Focus: UK PLC is top dog - who needs Europe?
Those who stand against EU federalism are cast as Little Englanders,
too dim or prejudiced to be taken seriously. But, says David Smith,
they are right. Britain is better than Europe. Euroscepticism is the
intelligent way ahead



In his Whitehall office, a cabinet minister was bemoaning the fact
that the government does not get enough credit for cutting
unemployment — which last week dropped to 860,000, its lowest
for nearly 30 years.
There have been plenty of articles, it was pointed out to him, that
contrast Britain’s low unemployment with the high jobless totals
in Europe.



His response was illuminating. “That’s not good
enough,” he said. “Doing better than Europe is easy. The
real compliment would be to say that we’re doing better than
everywhere else.”

Such a response would have been unthinkable even five years ago. A
decade ago it would have been regarded as the height of absurdity.

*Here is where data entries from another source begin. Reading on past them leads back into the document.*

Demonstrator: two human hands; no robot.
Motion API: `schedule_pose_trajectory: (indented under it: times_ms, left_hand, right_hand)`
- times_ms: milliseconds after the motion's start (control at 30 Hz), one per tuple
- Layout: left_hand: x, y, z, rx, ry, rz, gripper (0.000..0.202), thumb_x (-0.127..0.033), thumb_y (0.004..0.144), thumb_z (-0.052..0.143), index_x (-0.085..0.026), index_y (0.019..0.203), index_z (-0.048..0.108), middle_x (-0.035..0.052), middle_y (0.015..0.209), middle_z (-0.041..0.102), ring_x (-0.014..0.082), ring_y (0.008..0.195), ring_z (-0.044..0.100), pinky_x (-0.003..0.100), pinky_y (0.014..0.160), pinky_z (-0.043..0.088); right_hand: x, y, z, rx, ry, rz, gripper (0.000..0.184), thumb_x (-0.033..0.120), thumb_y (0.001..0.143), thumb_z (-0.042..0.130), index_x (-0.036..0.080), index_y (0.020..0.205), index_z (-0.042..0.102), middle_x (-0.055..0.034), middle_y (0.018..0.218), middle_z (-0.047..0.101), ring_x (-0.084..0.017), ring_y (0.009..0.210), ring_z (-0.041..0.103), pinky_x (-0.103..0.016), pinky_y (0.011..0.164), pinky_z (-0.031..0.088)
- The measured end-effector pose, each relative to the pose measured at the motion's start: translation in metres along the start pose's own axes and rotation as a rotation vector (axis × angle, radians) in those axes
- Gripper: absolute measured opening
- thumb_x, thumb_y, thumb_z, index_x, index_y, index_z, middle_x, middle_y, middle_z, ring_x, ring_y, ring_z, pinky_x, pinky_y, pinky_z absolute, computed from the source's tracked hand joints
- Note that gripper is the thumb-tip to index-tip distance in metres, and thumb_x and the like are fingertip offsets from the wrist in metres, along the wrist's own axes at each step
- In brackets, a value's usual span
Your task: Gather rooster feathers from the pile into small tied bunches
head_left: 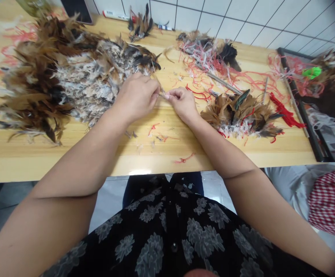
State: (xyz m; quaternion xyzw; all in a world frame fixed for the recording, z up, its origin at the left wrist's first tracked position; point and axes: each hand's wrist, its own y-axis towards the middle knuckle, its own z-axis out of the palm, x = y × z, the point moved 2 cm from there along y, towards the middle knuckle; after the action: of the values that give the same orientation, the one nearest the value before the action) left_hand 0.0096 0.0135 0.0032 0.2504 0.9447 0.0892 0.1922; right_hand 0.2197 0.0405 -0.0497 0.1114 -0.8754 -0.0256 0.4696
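Note:
My left hand [138, 96] is closed in a pinch at the middle of the table, by the right edge of a large pile of brown, black and greyish-white feathers [89, 80]. Fingertip to fingertip with it, my right hand [183, 103] pinches as well. Between them runs the thin end of a small feather [162, 93], part of it hidden by the fingers. To the right of my right hand lies a heap of brown feathers [236, 111], their white ends tied with red string.
Pink and white string [204, 57] lies tangled at the back, beside a thin grey rod [222, 82]. Red string [285, 111] rests near a black-framed tray [302, 115] at right. A marker [118, 16] and a dark phone-like device [78, 10] are by the tiled wall [242, 19].

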Motion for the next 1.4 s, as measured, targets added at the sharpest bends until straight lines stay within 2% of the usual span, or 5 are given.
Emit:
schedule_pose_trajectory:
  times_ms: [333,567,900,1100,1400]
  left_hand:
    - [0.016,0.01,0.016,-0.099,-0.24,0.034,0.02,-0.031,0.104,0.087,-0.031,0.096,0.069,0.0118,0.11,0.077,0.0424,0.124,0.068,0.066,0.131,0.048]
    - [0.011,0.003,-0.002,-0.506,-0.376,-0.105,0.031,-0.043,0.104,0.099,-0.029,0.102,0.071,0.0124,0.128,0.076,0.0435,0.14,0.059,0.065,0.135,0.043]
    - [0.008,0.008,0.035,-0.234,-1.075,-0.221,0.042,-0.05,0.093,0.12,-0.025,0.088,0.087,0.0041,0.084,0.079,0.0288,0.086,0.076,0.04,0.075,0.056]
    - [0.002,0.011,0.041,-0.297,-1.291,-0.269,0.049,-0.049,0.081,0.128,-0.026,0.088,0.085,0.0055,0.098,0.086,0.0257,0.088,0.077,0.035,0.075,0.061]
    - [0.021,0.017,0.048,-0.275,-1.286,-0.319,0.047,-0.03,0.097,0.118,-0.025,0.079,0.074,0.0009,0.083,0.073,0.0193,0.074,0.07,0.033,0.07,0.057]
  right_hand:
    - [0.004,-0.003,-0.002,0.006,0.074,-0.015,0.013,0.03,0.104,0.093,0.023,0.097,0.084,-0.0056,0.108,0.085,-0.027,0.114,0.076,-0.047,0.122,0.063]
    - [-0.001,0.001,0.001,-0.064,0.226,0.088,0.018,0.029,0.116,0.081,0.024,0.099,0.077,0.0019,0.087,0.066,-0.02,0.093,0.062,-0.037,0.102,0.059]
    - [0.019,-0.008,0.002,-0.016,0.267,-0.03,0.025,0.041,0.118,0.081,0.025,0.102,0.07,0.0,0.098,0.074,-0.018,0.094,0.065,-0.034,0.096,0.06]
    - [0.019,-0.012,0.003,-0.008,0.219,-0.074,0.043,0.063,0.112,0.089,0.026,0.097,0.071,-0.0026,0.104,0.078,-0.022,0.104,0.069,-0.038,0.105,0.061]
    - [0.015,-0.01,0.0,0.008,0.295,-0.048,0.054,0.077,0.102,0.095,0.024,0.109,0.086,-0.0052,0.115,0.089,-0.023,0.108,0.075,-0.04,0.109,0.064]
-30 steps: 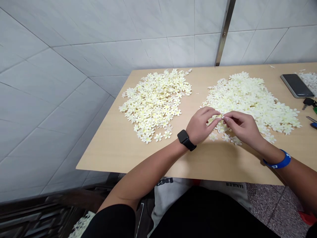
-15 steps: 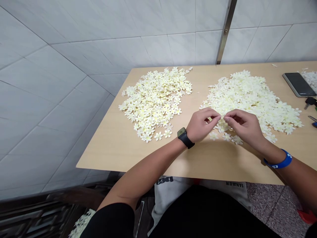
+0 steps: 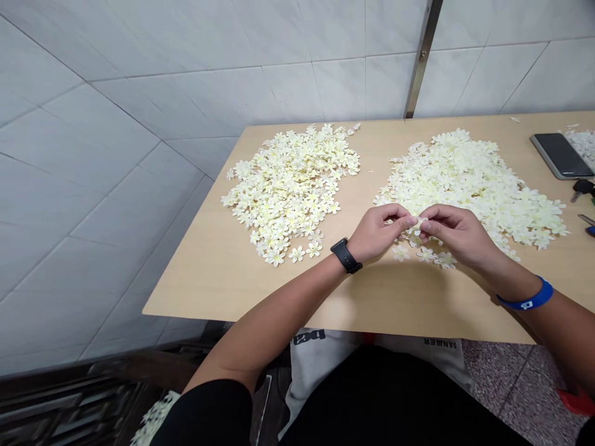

But
it is true and it represents — more than anything else —
the reason for the profound shift in Britain’s attitudes to
Europe.

After last weekend’s strong performance by the UK Independence
party (UKIP), in which it took 16% of the vote and 12 seats in the
European parliament elections, the pro-European Union lobby has been
desperately looking for excuses.

UKIP’s elected members of the European parliament, all white
middle-aged men aged between 50 and 65, appeal, it is said, to
Britain’s “golf club tendency”: men in blazers still
harking back to the war. Perhaps this month’s D-Day
commemorations set them off. Add a perma-tanned former television
presenter who has made some explosive comments about Arabs and the
lure of UKIP to Little Englanders is irresistible, but will fade as
quickly as it emerged.

Or, to take Tony Blair’s favourite tack, the people of Britain
have fallen prey to the lure of the Eurosceptics because of
“unrelenting” Fleet Street misreporting of Brussels.
Voters, according to the prime minister, have been fooled into
genuinely thinking that the EU will give us straight bananas,
compulsory driving on the right and the replacement of the Queen as
head of state.

It is, of course, complete nonsense. Polls show that a hard core of at
least 25% of people would vote to withdraw from the EU and that
“softer” Euroscepticism — stay in but limit
Europe’s powers and influence over Britain — is also
rising. The real surprise was not that UKIP did so well but that it
did not do better.

The message of these polls is quite straightforward. The pro-EU lobby
would want to paint opposition to Europe as the preserve of the
uneducated who, if they could only find out properly about Europe,
would be much keener on it. But the reality is very different.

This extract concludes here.